Ryoga shook his head. "That's it! I can't take it!" He hadn't slept all night, he was very tired. His tired mind concocted a plan so diabolical and evil that it worked! "Follow me!" He shouted. "I'm going to go and show you all how to get into Kasumi's closet, then when she tries to get dressed you can all see her naked!"
A deafening war cry went out among the dwarves, apparently they all approved. So, after several tries Ryoga led his army into Nabiki's room "accidentally". Nabiki was none too thrilled with this, and was all to willing to make her opinion known.
"Not only do you have the gal to stay up all night with the boys-"
"I was chopping dwarves!"
"Silence! Not only do you have the gal to do that, and leave me here all by myself all night-"
"We don't even share the same room anyway!"
"Silence! Not only that, but you keep me up late with the sounds of your vicious combat, and then wake me up early with your march for Kasumi's closet-which isnt in this room by the way! You know how I hate waking up early!"
Ryoga ignored her and ushered his army into her closet which caused her to start screaming and cursing incoherently. Ryoga had once heard that it was unladylike to swear, this then would have to make Nabiki very very unladylike.
"Go!" Ryoga said, ignoring her insane cursing rant. "Go and be free!" He cried.
The dwarves all went into the closet and not one came out.
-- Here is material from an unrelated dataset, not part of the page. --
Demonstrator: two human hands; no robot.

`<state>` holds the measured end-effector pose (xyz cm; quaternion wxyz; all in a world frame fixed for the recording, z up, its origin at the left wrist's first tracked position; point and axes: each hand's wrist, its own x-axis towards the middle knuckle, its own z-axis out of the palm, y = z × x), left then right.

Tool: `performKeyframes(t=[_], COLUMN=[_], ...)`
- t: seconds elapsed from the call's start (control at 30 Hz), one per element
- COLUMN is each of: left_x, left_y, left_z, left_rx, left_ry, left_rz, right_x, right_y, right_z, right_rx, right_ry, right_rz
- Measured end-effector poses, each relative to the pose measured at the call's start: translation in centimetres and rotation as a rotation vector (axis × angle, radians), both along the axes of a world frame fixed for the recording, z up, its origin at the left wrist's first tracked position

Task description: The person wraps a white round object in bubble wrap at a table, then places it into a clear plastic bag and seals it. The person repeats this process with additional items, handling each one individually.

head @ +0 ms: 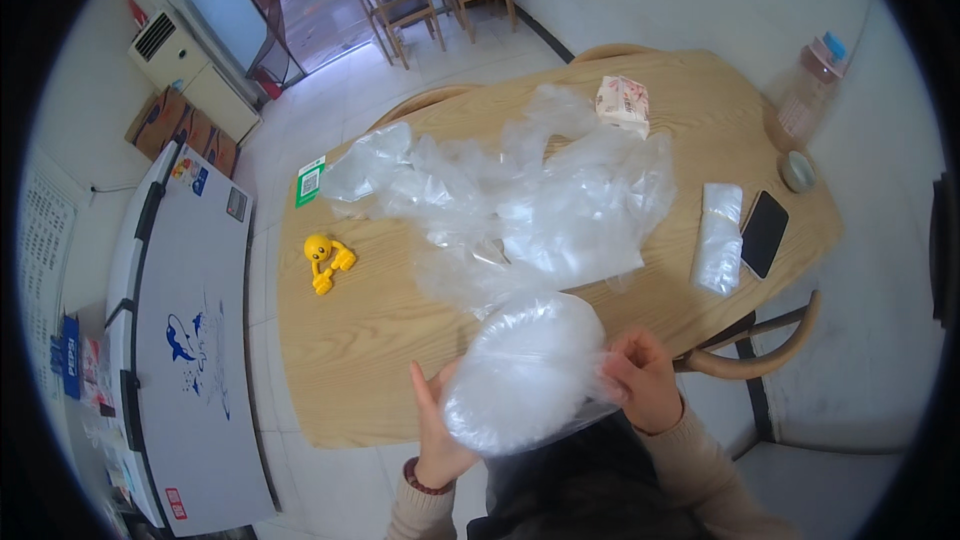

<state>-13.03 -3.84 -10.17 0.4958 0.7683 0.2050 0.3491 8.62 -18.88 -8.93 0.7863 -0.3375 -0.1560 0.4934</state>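
Note:
A round white bundle wrapped in clear plastic (529,367) is held over the near edge of the wooden table; what lies inside cannot be told. My left hand (441,424) supports it from the left and below, the thumb raised at its side. My right hand (643,375) pinches the loose plastic at its right side between thumb and fingers. Just beyond the bundle, a heap of crumpled clear plastic bags (570,217) spreads over the middle of the table.
On the wooden table (360,360) are a yellow figurine (322,251), a green code card (309,181), a tissue pack (624,103), a rolled plastic bundle (718,240), a phone (765,234), a small cup (798,171) and a bottle (810,94). A chair (765,360) stands right, a chest freezer (187,345) left.

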Motion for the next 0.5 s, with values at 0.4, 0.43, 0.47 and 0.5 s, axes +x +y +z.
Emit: performKeyframes(t=[0.4, 0.43, 0.47, 0.5], left_x=[-1.3, -1.2, -1.2, -1.1], left_y=[-0.1, 0.0, 0.1, 0.2], left_z=[-1.2, -1.1, -1.1, -1.0], left_rx=[0.545, 0.537, 0.556, 0.58], left_ry=[0.363, 0.315, 0.288, 0.264], left_rz=[-0.243, -0.212, -0.215, -0.225], right_x=[5.0, 5.2, 5.3, 5.4], right_y=[7.9, 8.3, 8.5, 8.6], right_z=[-1.4, -1.6, -1.9, -2.0], right_rx=[-0.412, -0.457, -0.466, -0.459], right_ry=[-0.88, -0.962, -1.056, -1.128], right_rz=[0.034, 0.055, 0.058, 0.063])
Ryoga closed the door and threw every bit of furniture Nabiki owned-except her bed, since she was in it and he didn't want to enter her reach for fear of painful death-in front of it.
"I'm a hero!" He cried.
"You're dead!" Nabiki screeched.
"What? What did I do wrong?" He protested.
"I'm too tired to think of an excuse to harm you!" Nabiki insisted. "But as you're wife it is my prerogative to do so at any time!" She ran out of her room, and returned with a large axe.
"Where did that come from?" Ryoga asked.
"Akane's room! She's got tons of this stuff hiding under her bed with all her dirty magazines."
"Akane has dirty magazines?"
"Yes! She's got an issue of TIME that hasn't seen a duster in years!" Nabiki chuckled. "But seriously, that's besides the point! The point is that YOU-my darling, sweet heart love muffin, have interfered with my sleeping pattern! As such, you must prepare to die!"
To Be Continued . . .
Grimm: Yay!
Part VI (REVISED)
No Need for Albino Guerillas
About a month has passed since chapter 4 . . . or was it 5?
Gohan glared at Ryoga. "I will take revenge for my father Goku! He was a great hero!" They stood just outside the Tendo training hall, staring each other down, glaring at one another with nothing short of utter hatred.
"This again?" Ryoga cried. "Now I know how Ranma feels!"
"'Sat mean yer gonna let up on the duels?" Ranma shouted from the Tendo doorway.
"Of course not! I'll make you pay for my curse, my suffering, and just about everything else that's wrong with my life, Saotome!" Ryoga shouted.
"You won't mock me!" Gohan cried. "I am Gohan! Son of Goku!"
"Ryoga!" Nabiki shouted from the doorway, shoving Ranma aside. "Come inside, its time for dinner honey!"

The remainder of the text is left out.